Saturday, January 18, 2020 / 02:40 PM /
Bukola Akinyele for WebTV / Header Image Credit: WebTV
At a recent discourse on the prospects for the development of Islamic Finance anchored by Mrs. Hajara Adeola, CEO of Lotus Capital, His Royal Highness Muhammadu Sanusi II, CON the Emir of Kano, gave his views on the Opportunities and Challenges facing the growth of Islamic Finance in Nigeria.
He believed that with the number of institutions, like two Islamic banks, four takaful insurance companies, several microfinance banks, asset management funds and mutual investment funds, the Islamic Finance market is beginning to take shape in Africa's largest economy.
Sanusi was of the view that since the licensing of Islamic Banks, there must be efforts to re-orientate Nigerians on the fact that the market is an alternative source of finance and not a subtle agenda to Islamize Nigeria.
According to him, the industry has to move to the point that there is acceptance of Islamic Finance products by the populace.
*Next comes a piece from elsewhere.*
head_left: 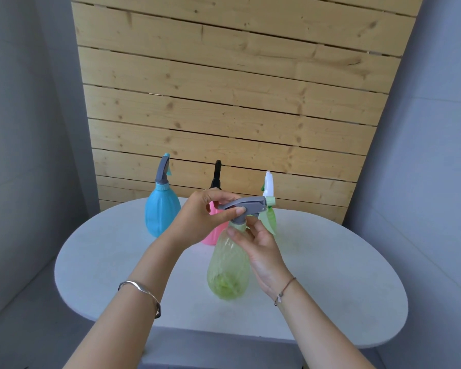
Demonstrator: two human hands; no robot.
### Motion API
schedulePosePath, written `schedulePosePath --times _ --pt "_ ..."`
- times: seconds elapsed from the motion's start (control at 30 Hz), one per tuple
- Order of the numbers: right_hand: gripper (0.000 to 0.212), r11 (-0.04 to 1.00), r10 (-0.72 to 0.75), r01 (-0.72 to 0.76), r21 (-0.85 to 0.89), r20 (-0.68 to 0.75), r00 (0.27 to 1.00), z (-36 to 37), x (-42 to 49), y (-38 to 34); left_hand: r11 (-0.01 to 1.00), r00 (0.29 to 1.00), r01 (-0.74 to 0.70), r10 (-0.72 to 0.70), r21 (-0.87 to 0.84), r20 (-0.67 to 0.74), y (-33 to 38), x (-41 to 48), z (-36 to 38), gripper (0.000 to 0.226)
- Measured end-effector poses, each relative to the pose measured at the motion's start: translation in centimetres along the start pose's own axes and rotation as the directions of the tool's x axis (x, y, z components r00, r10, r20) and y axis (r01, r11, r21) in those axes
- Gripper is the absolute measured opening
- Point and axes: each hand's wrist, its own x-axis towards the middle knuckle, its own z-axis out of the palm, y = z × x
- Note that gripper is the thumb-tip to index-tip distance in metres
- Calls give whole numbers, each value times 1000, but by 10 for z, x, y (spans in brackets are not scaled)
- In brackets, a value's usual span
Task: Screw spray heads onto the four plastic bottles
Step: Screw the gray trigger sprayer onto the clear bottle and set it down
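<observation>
A pale green see-through bottle (228,267) stands on the white oval table (330,275) in front of me. A grey spray head (246,205) with a light green nozzle sits on its neck. My left hand (205,217) grips the grey spray head from the left. My right hand (261,251) holds the bottle's neck and collar from the right. Behind stand a blue bottle (161,211) with a grey head, a pink bottle (212,234) with a black head (217,174), and a green bottle (271,219) with a white head (268,183), the last two partly hidden.
A slatted wooden panel (237,89) rises behind the table. Grey walls close in on both sides. The table's front edge (224,334) is near my forearms.
</observation>
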Motion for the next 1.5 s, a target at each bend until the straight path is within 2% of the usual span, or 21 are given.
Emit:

He said in 2014, the Alternative Finance Committee submitted its report to the Federal Government, on the roadmap to developing the non-interest finance market.
Because the previous government was sensitive to the concerns and controversies surrounding Islamic Finance at the time, HRH Muhammadu Sanusi II said it took 5 years before the first Sukuk took off in Nigeria.
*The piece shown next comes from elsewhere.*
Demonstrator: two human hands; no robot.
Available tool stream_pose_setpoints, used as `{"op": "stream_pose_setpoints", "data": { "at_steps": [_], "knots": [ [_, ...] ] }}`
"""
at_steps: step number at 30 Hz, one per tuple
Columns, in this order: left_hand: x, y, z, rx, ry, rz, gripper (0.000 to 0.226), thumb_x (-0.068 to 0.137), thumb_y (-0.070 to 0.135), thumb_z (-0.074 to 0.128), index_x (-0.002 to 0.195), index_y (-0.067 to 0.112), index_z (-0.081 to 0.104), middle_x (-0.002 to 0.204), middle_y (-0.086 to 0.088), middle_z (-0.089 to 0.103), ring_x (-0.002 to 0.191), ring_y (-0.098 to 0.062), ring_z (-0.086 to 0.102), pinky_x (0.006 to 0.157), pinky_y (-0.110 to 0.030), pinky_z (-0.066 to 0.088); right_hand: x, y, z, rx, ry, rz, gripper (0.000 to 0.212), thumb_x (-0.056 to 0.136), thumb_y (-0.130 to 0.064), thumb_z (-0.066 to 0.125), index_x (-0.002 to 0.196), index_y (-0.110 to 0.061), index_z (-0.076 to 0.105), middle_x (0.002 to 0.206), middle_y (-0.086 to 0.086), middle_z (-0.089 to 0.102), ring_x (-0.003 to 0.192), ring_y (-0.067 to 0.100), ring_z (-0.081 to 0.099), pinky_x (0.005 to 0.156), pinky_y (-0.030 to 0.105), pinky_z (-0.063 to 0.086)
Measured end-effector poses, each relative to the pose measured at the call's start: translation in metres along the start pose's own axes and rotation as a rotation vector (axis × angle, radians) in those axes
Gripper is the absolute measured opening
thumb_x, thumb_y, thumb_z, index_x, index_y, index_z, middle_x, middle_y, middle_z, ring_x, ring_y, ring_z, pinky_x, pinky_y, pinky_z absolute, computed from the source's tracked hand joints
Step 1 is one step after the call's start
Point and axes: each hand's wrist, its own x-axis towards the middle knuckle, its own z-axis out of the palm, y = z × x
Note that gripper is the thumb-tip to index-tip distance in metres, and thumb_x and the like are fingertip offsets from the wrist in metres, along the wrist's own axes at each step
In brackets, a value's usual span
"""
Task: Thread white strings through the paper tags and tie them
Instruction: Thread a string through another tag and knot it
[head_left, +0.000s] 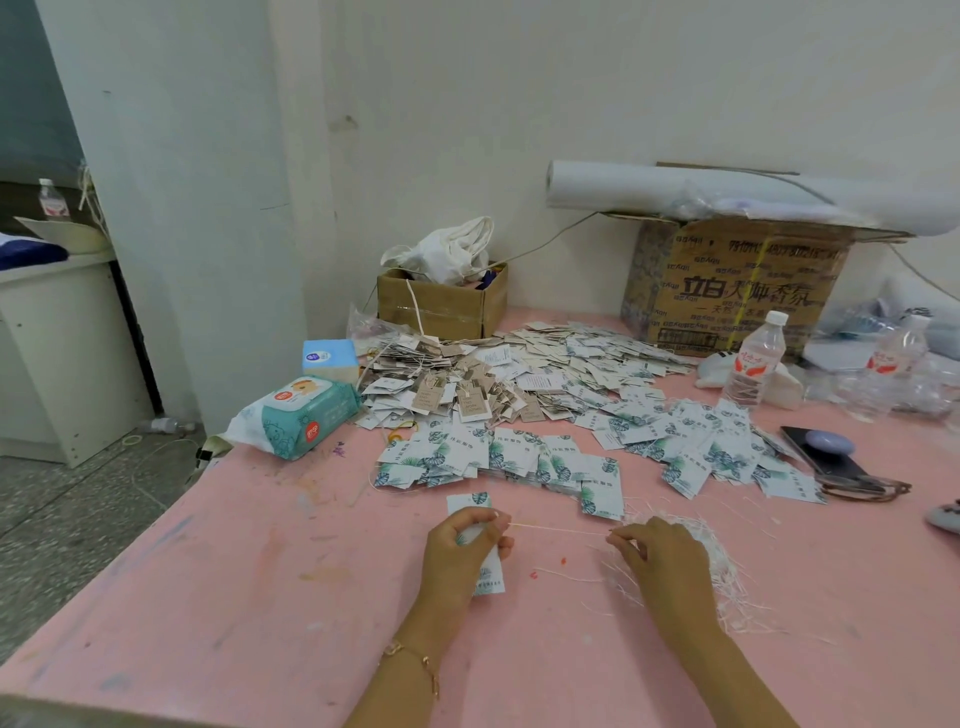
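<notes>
My left hand (460, 551) grips a white paper tag (470, 503) with a green leaf print, low in the middle of the pink table (208, 597). A thin white string (558, 530) runs taut from that hand's fingertips to my right hand (660, 564), which pinches its other end. Under and behind my right hand lies a loose heap of white strings (727, 577). A wide spread of leaf-print tags (519, 457) covers the table beyond my hands. Further back is a pile of tags with strings on them (467, 384).
A wet-wipe pack (301, 415) and a tissue box (330, 358) lie at the left. Two cardboard boxes (441, 301) (727, 286) stand against the wall. Two water bottles (756, 358) (898, 353) and a phone (826, 457) are at the right.
</notes>
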Motion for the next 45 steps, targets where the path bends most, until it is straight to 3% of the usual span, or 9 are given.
{"op": "stream_pose_setpoints", "data": {
  "at_steps": [12, 15, 19, 22, 24, 27, 31, 41, 45],
  "knots": [
    [-0.001, 0.0, 0.002, -0.008, 0.058, 0.063, 0.007, 0.082, 0.008, 0.075, 0.077, 0.011, 0.07, 0.075, -0.001, 0.073, 0.063, -0.018, 0.07, 0.058, -0.021, 0.055, -0.001, 0.005, 0.0, -0.255, 0.026, 0.228, 0.022, 0.097, -0.034, 0.051, 0.09, -0.041, 0.071, 0.09, -0.011, 0.062, 0.101, 0.02, 0.047, 0.082, 0.034, 0.025],
    [0.0, -0.001, 0.001, -0.018, 0.082, 0.062, 0.008, 0.082, 0.007, 0.075, 0.077, 0.011, 0.07, 0.075, 0.0, 0.073, 0.064, -0.018, 0.07, 0.059, -0.021, 0.055, -0.003, 0.002, -0.001, -0.23, 0.069, 0.268, 0.02, 0.094, -0.034, 0.056, 0.11, -0.034, 0.067, 0.109, -0.004, 0.06, 0.11, 0.024, 0.044, 0.089, 0.037, 0.027],
    [-0.001, -0.002, 0.0, 0.076, 0.015, 0.042, 0.01, 0.078, 0.01, 0.079, 0.073, 0.017, 0.073, 0.076, -0.002, 0.075, 0.068, -0.02, 0.072, 0.058, -0.022, 0.055, -0.012, -0.025, 0.004, -0.032, 0.175, 0.031, 0.051, 0.083, -0.018, 0.071, 0.131, -0.017, 0.054, 0.126, 0.01, 0.053, 0.12, 0.032, 0.044, 0.099, 0.047, 0.034],
    [-0.002, -0.003, 0.001, 0.156, -0.016, 0.054, 0.007, 0.077, 0.009, 0.08, 0.075, 0.013, 0.074, 0.072, -0.007, 0.074, 0.065, -0.018, 0.071, 0.057, -0.021, 0.053, -0.019, -0.057, 0.009, 0.296, -0.035, -0.244, 0.038, 0.088, -0.023, 0.066, 0.124, -0.03, 0.056, 0.117, -0.013, 0.056, 0.113, 0.008, 0.051, 0.1, 0.03, 0.036],
    [-0.003, -0.003, 0.001, 0.216, -0.018, 0.101, 0.005, 0.078, 0.009, 0.078, 0.079, 0.009, 0.074, 0.07, -0.004, 0.074, 0.061, -0.01, 0.068, 0.056, -0.017, 0.051, -0.023, -0.076, 0.015, 0.588, -0.236, -0.241, 0.034, 0.086, -0.022, 0.068, 0.115, -0.038, 0.059, 0.107, -0.021, 0.061, 0.105, -0.001, 0.055, 0.092, 0.018, 0.038],
    [-0.003, -0.002, 0.0, 0.242, -0.004, 0.13, 0.009, 0.081, 0.012, 0.076, 0.083, 0.004, 0.073, 0.074, -0.007, 0.074, 0.063, -0.007, 0.065, 0.058, -0.017, 0.05, -0.025, -0.091, 0.029, 0.793, -0.286, -0.134, 0.042, 0.084, -0.004, 0.067, 0.112, -0.035, 0.06, 0.099, -0.011, 0.068, 0.096, 0.003, 0.062, 0.084, 0.014, 0.044],
    [-0.001, -0.003, 0.0, 0.262, -0.006, 0.122, 0.011, 0.084, 0.013, 0.074, 0.085, 0.002, 0.07, 0.08, -0.014, 0.073, 0.069, -0.016, 0.065, 0.065, -0.028, 0.053, -0.02, -0.097, 0.039, 0.697, -0.334, -0.146, 0.039, 0.091, -0.007, 0.057, 0.12, -0.034, 0.051, 0.093, -0.001, 0.068, 0.084, 0.017, 0.065, 0.079, 0.032, 0.053],
    [0.0, -0.002, 0.001, 0.271, -0.043, 0.091, 0.014, 0.087, 0.021, 0.071, 0.077, 0.011, 0.068, 0.066, -0.002, 0.068, 0.058, -0.011, 0.062, 0.054, -0.021, 0.049, -0.013, -0.092, 0.052, 0.41, -0.221, -0.144, 0.009, 0.099, -0.032, 0.046, 0.107, -0.028, 0.044, 0.058, -0.008, 0.042, 0.05, 0.005, 0.046, 0.048, 0.021, 0.034],
    [-0.003, 0.0, 0.0, 0.242, -0.053, 0.07, 0.014, 0.088, 0.021, 0.07, 0.077, 0.014, 0.069, 0.068, -0.003, 0.068, 0.06, -0.012, 0.063, 0.056, -0.022, 0.05, -0.02, -0.092, 0.047, 0.333, -0.103, -0.198, 0.014, 0.097, -0.035, 0.05, 0.111, -0.032, 0.05, 0.064, -0.016, 0.056, 0.063, 0.006, 0.061, 0.051, 0.016, 0.038]
  ]
}}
The Emir of Kano stressed that Islamic finance is not just non-interest finance, but a market that has broad ethical implications capable of addressing the socio-economic issues in developing countries in a fundamental way.
Giving an overview of the last two Sukuk issued, HRH Sanusi II said Nigerians can now see where the money is going as it is project-tied and has cash- backing provisions for all the projects executed.
Compared to other project finance instruments, the Sukuk, according to the Emir of Kano, provides the framework for ensuring that the issues around the viability, relevance and transparency of the project are addressed.
"All the concerns we have about the capital project, conception, implementation, financing and the ethical norms are addressed by Islamic finance. The more we emphasize the ethical and responsible nature of Islamic finance beyond interest, the more we get an acceptance which we have not done enough in Nigeria," Sanusi said.
On the opportunity that Islamic Finance brings to the area of financial inclusion, Sanusi highlighted the issues of delivery of financial services, products and enlightenment as critical points.
According to him, Nigeria and mostly Africa have a very high level of mobile phone penetration and using mobile financial services is a major area of growth. He believed there was a need to design Islamic finance products in a way that encourages savings and the provision of loans or equity finance through the use of mobile phones.
He tasked Nigeria to adopt the terms of conventional financial products as is applicable in countries like Kenya, Tanzania, and Rwanda.
The Former Central Bank of Nigeria Governor called for a review of the models to accommodate the inputs of telcos that can help upscale financial services like in Kenya and Ghana.
"We need to standardize the Islamic finance products, commodify them and create awareness on them across the country," He added.
Speaking further, he charged the CBN to review the model, recently Ghana moved from bank-level to telco level and there is rapid growth in financial services in Ghana.
He emphasized the need for improved technical skills and capacity building to broaden the scope of risk sharing and ethical finance, which are part of the components of Islamic Finance.